**Prompt**
Pull each line containing "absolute" from the data.

**Source data**
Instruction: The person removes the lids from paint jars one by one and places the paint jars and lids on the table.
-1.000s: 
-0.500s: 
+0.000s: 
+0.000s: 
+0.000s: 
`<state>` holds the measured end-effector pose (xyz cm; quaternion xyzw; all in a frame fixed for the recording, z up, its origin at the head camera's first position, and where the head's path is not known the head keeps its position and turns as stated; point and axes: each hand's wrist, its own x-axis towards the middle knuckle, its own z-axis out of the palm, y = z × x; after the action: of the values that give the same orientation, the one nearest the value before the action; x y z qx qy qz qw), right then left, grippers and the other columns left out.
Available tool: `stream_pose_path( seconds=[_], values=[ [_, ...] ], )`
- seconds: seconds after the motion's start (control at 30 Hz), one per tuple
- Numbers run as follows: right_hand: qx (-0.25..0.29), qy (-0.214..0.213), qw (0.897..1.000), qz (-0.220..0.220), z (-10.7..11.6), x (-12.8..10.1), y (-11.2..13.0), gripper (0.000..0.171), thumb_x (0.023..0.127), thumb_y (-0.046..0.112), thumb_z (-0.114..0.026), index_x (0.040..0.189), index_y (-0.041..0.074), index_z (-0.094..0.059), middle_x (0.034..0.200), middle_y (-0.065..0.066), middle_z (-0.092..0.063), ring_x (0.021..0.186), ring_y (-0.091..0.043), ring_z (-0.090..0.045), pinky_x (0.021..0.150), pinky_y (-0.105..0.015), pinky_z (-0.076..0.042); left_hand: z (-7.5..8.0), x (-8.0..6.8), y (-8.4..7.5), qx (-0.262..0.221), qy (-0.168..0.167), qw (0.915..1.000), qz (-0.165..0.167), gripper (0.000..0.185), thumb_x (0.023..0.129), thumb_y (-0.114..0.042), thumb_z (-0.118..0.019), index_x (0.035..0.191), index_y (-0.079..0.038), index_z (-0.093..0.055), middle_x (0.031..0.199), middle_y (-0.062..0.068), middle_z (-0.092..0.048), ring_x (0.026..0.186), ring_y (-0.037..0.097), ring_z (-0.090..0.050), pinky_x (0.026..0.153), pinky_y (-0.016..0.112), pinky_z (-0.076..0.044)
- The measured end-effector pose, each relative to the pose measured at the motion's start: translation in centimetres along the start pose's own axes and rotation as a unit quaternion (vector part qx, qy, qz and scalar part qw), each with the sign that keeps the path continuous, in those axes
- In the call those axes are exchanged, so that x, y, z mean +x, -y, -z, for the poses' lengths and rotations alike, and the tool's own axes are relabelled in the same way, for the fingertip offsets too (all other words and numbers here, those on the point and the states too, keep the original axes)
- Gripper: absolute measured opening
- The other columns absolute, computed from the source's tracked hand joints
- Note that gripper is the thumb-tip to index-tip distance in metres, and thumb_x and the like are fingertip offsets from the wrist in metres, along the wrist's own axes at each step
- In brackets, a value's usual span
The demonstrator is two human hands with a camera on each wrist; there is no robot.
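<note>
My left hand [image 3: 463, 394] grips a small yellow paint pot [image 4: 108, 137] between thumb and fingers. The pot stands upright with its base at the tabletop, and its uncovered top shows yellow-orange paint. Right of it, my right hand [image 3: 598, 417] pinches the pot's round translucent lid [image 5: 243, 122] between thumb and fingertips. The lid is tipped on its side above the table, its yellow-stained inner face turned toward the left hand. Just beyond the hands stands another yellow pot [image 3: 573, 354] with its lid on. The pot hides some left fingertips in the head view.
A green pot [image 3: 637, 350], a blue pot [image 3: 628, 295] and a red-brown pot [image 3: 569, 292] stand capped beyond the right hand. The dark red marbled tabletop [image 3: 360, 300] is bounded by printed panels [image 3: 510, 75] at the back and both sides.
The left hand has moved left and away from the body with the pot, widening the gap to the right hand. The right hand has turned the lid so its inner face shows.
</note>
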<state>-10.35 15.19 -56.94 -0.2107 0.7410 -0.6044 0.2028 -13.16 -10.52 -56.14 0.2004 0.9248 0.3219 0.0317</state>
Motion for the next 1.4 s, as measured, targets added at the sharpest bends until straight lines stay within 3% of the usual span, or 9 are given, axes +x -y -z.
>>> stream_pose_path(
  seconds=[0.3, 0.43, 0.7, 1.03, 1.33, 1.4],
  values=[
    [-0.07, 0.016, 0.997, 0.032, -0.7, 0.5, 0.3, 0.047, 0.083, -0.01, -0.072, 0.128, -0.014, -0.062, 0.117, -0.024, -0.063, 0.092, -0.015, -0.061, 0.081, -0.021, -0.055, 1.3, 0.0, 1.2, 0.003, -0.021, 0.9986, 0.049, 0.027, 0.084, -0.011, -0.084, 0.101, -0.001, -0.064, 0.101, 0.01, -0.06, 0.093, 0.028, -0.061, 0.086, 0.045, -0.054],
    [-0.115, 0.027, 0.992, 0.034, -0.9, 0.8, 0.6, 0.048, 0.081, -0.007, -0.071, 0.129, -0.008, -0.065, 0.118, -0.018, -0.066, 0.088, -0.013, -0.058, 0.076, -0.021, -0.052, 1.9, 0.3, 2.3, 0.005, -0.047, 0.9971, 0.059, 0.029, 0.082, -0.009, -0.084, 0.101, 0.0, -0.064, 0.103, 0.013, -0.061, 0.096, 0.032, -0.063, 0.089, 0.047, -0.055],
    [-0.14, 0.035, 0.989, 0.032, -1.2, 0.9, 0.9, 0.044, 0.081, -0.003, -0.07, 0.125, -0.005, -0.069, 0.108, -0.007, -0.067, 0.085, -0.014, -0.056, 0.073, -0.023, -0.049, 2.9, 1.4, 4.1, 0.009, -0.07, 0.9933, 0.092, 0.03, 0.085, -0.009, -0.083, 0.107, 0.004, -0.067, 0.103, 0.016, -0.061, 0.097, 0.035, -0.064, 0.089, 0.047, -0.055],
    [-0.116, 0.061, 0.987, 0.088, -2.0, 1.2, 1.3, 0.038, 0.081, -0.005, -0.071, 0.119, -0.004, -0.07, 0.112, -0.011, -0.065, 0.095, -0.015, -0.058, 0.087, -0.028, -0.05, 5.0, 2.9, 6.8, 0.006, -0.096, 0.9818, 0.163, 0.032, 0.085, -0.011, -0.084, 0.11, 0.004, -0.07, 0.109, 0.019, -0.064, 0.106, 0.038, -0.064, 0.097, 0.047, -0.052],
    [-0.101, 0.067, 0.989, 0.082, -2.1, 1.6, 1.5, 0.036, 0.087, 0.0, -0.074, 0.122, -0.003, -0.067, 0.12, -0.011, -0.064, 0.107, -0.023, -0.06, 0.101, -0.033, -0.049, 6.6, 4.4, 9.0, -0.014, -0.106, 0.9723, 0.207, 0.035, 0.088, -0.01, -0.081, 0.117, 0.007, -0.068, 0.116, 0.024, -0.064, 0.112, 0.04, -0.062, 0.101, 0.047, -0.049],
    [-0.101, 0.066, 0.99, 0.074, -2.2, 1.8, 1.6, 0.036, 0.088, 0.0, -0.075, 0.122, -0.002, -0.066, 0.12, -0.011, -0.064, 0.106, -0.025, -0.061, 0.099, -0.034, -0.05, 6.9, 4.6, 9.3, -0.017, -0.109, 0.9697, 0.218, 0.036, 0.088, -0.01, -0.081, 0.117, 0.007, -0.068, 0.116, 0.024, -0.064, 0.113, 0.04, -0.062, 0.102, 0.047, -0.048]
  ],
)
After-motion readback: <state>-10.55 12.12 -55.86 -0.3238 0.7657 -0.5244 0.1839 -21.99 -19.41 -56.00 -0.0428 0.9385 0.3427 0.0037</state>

**Task answer**
- Gripper: absolute measured opening
- The other columns absolute, computed from the source's tracked hand joints

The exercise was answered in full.